During this time he represented Auckland and was part of the side that held the Northern Union Cup and recorded victories over the touring Great Britain Lions in 1921. In 1923 he had the unusual distinction of playing both for Auckland (against Hamilton), and against Auckland for the Auckland Provincial team in the same season. He again played for both Auckland and Auckland Province in the 1924 season against England. By 1925 he was made captain of the Auckland side. He was also part of the first two inter Island matches, playing for the North Island in 1925 and 1926.

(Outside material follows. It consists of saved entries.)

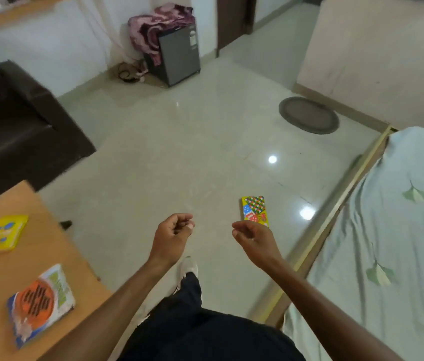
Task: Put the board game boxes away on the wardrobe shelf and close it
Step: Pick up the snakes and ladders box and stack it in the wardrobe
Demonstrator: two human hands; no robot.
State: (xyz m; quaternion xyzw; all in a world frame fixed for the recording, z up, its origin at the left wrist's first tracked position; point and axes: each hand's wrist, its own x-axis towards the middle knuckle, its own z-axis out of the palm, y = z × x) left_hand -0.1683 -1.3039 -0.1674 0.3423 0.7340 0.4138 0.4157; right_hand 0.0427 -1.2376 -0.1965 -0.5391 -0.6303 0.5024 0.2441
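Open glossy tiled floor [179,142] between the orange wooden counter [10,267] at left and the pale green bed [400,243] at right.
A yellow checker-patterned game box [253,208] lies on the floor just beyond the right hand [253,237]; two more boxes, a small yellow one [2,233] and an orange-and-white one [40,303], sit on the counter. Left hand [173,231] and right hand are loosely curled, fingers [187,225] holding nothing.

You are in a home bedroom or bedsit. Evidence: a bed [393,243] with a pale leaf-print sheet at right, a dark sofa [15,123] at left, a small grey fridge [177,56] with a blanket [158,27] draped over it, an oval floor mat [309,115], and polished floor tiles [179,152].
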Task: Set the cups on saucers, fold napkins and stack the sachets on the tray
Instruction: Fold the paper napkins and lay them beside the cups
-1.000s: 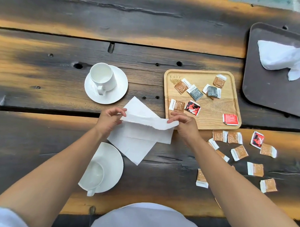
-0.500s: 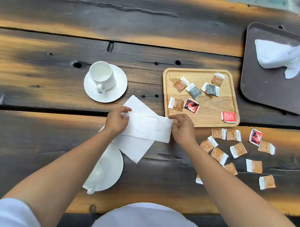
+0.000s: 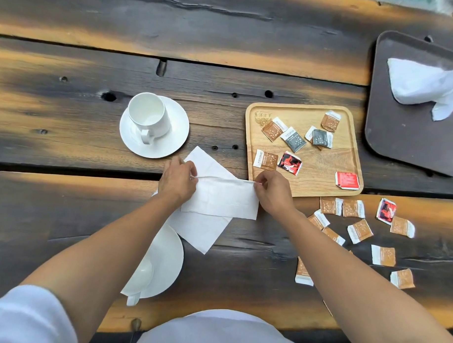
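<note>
Folding a white napkin (image 3: 219, 199) at the middle of the dark wooden surface (image 3: 67, 145), between a cup on its saucer (image 3: 155, 127) and the wooden tray (image 3: 322, 182), over a second napkin (image 3: 202, 232) lying flat and skewed beneath. Thin, limp paper by the look of it: nearly weightless, no stiffness to hold a shape, likely to tear if tugged and to drift if let go before a crease is pressed in. Best taken at the two ends of the fold line, with light pinches and even tension. Left hand (image 3: 177, 181) pinched on the left end of the folded edge, fingers curled, palm down over the sheet's left side. Right hand (image 3: 272, 192) pinched on the right end of the same edge, thumb and forefinger closed on the paper, knuckles raised, just beside the tray's near corner. Both forearms angled inward from the lower corners, wrists low. Nearer the body, another cup (image 3: 142, 273) tipped on its saucer, partly hidden behind the left forearm. Sachets split: some on the tray (image 3: 293, 139), not stacked, others scattered on the surface (image 3: 359, 231) to the right. On a dark tray (image 3: 406, 141) at far right, a bunched white tissue (image 3: 423, 86).
</note>
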Tool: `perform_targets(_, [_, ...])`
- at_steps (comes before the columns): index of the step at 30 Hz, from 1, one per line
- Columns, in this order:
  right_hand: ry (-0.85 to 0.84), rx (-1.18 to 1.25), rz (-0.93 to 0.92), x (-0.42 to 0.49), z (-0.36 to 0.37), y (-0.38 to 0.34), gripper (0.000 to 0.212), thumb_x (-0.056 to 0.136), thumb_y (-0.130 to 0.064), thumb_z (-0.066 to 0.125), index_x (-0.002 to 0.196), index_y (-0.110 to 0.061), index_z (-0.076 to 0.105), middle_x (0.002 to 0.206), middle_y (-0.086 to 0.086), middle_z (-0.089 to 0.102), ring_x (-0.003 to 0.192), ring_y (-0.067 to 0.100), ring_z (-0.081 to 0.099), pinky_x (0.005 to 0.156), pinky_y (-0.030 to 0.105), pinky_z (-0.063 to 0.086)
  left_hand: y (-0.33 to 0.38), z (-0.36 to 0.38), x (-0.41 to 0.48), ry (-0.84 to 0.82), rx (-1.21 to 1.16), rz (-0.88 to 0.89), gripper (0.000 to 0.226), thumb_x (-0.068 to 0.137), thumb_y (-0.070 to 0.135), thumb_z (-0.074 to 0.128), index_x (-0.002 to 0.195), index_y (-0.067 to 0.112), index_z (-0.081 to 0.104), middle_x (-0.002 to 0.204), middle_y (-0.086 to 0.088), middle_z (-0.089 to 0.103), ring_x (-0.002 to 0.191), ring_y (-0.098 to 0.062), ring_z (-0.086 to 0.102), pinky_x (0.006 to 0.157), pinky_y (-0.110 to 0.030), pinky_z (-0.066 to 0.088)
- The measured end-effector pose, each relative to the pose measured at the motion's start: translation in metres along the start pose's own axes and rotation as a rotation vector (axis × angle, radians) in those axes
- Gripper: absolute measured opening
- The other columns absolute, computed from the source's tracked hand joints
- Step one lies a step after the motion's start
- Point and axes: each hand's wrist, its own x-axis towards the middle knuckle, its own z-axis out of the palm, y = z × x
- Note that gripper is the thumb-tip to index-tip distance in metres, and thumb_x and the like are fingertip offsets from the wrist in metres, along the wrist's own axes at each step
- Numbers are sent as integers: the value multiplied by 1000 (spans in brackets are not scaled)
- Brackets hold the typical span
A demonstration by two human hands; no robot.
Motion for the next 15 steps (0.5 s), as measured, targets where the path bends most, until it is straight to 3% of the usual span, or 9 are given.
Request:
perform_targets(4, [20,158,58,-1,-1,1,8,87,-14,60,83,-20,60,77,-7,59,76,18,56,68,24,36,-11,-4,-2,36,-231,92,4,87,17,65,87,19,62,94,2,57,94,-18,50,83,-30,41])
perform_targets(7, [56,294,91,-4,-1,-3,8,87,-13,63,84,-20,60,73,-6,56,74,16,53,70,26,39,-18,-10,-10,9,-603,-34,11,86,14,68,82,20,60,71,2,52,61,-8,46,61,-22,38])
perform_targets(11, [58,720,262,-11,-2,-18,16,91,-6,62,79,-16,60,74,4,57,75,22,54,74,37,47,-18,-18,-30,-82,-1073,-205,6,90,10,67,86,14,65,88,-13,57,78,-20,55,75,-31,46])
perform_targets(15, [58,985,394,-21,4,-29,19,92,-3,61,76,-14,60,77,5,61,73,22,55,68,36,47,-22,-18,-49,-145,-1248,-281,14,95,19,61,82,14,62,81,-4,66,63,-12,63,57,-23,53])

Between 1919 and 1927 Avery played in thirteen test matches for New Zealand including against the 1919 touring Australians and 1920 and 1924 touring Great Britain Lions. He was part of tours of New South Wales and Queensland in 1921 and 1925 where no test matches were played. He captained New Zealand during his final tour, the 1926–1927 tour of Great Britain, which was marred by strike action amongst the forwards. Despite this, he still finished the tour as the leading try scorer with 23 tries in 29 matches.

==Later years==
Avery retired in 1927. During the season he was concussed attempting a tackle on M Herewini who was trying to hurdle him. He was carried from the field and taken to Auckland Hospital. After being released his brother Henry died in the same week suffering from pneumonia. Bert Avery decided to retire from rugby league at this time. He served as a selector for Auckland between 1928 and 1936. He also coached the Kingsland Athletic senior side in 1929 which was an amalgamation of his Maritime/Grafton Athletic club and Kingsland Rovers. In 1936 he also served as the sole selector of the New Zealand side.

He died in Auckland on 13 April 1966, aged 71.

Avery was one of the first players to be inducted into the New Zealand Rugby League's Legends of League in 1995.